String Compare "Logic" - language-agnostic

Can anybody please tell me why the string comparisons below deliver these results?
>>"1040"<="12000"
True
>> "1040"<="10000"
False
I've tried the string comparison in both C and Python, the result is obviously correct, I just can't figure out how the result is calculated...
P.S.: I know that comparing strings of different length is something you shouldn't do, but I'm still wondering about the logic behind the above lines ;-)

"1" is equal to "1".
"0" comes before "2" (so "1040" < "12000").
"4" comes after "0" (so "1040" > "10000").

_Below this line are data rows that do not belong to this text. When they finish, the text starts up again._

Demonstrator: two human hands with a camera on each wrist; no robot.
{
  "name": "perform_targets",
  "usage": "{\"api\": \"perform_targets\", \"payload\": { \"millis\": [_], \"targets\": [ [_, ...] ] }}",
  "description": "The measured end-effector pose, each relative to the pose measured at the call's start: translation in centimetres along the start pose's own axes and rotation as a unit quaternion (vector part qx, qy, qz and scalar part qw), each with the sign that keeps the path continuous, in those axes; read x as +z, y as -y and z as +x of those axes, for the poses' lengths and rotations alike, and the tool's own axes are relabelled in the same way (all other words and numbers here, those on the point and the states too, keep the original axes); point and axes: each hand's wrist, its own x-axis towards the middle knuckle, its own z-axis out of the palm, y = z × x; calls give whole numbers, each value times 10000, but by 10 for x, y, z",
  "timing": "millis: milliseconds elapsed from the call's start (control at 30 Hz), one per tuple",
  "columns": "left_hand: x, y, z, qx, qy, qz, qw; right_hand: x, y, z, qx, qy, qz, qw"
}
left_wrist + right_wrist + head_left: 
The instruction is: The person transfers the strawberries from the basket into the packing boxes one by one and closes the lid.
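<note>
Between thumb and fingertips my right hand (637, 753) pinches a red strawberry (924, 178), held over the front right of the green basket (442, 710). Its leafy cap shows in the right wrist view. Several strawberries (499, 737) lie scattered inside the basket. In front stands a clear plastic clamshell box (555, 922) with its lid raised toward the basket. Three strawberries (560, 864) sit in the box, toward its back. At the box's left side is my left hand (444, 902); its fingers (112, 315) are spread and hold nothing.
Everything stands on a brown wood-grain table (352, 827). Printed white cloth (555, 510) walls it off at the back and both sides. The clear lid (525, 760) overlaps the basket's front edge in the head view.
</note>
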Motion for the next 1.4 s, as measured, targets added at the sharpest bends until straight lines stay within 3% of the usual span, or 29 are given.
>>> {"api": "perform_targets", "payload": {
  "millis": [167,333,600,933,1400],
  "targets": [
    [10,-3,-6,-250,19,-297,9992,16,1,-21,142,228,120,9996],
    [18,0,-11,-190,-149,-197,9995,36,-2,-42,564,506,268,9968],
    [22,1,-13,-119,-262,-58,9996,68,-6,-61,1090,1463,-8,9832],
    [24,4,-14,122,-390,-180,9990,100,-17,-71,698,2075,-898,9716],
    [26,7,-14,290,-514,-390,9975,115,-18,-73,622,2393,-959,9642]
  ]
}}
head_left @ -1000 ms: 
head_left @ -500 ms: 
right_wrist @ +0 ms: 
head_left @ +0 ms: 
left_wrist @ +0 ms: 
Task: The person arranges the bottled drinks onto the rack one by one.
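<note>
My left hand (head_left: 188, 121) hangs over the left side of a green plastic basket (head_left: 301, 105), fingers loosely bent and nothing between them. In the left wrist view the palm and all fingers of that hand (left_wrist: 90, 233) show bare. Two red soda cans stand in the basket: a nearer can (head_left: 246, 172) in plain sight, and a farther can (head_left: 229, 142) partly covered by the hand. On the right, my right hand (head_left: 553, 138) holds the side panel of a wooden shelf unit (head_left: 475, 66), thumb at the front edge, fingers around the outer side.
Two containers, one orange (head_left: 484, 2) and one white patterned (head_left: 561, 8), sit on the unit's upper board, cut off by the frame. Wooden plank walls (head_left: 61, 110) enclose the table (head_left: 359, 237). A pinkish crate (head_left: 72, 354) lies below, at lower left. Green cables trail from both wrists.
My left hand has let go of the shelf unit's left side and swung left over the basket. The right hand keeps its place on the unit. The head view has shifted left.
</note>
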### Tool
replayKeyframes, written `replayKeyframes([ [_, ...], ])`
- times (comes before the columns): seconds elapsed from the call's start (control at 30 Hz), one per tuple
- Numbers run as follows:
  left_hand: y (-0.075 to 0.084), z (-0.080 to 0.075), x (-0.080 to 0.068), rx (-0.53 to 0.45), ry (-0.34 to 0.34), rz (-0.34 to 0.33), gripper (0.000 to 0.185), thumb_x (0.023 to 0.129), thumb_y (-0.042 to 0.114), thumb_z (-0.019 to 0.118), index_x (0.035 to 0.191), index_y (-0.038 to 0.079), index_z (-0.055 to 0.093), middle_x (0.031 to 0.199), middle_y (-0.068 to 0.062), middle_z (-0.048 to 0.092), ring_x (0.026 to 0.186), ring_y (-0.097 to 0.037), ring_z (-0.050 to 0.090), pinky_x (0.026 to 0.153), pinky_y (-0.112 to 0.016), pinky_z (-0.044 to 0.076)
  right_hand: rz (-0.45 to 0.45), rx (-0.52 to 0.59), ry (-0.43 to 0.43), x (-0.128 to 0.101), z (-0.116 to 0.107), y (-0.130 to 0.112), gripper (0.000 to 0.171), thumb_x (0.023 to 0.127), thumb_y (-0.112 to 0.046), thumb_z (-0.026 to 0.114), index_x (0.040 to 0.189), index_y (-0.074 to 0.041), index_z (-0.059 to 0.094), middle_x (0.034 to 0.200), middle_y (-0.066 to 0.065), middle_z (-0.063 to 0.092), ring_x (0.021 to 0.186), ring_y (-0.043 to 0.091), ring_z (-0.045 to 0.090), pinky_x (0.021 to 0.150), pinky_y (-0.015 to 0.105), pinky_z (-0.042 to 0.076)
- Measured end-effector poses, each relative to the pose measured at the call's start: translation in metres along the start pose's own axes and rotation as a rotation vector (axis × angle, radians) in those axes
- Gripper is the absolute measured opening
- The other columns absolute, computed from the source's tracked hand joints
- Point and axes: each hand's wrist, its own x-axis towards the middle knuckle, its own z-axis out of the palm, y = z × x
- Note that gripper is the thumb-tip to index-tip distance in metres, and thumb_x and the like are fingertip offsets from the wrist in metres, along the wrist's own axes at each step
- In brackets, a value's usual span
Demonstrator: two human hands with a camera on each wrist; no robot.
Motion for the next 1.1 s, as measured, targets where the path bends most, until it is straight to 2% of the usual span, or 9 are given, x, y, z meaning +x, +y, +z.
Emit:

The fancy word here describing this ordering is "lexicographical order" (and sometimes "dictionary order"). In everyday language we just refer to it as "alphabetical order". What this means is that we place first an ordering on our alphabet (A, B, ... Z, etc.) and then to compare two words over this alphabet we compare one character at a time until we find two non-equal characters in the same position and return the comparison between these two characters.
Example: The "natural" ordering on the alphabet { A, B, C, ..., Z } is that A < B < C < ... < Z. Given two words s = s_1s_2...s_m and t = t_1t_2...t_n we compare s_1 to t_1. If s_1 < t_1 we say that s < t. If s_1 > t_1 we say that s > t. If s_1 = t_1 we recurse on the words s_2...s_m and t_2...t_n. For this to work we say that the empty string is less than all non-empty strings.
In the old days, before Unicode and the like, the ordering on our symbols was just the ordering for the ASCII character codes. So then we have 0 < 1 < 2 < ... < 9 < ... < A < B < C < ... Z < ... < a < b < c < ... < z. It's more complicated in the days of Unicode, but the same principle applies.
Now, what all this means is that if we want to compare 1040 and 12000 we would use the following:
1040 compare to 12000 is equal to 040 compare to 2000 which gives 040 < 2000 because 0 < 2 so that, finally, 1040 < 12000.
1040 compare to 10000 is equal to 040 compare to 0000 is equal to 40 compare to 000 which gives 40 > 000 because 4 > 0 so that, finally, 1040 > 10000.
The key here is that these are strings and do not have a numerical meaning; they are merely symbols and we have a certain ordering on our symbols. That is, we could achieve exactly the same answer if we replaced 0 by A, 1 by B, ..., and 9 by J and said that A < B < C < ... < J. (In this case we would be comparing BAEA to BAAAA and BAEA to BCAAA. )

Think alphabetized.

The strings are compared, one character at a time, from left to right:
10000
1040
12000
There's nothing wrong with comparing strings of different lengths.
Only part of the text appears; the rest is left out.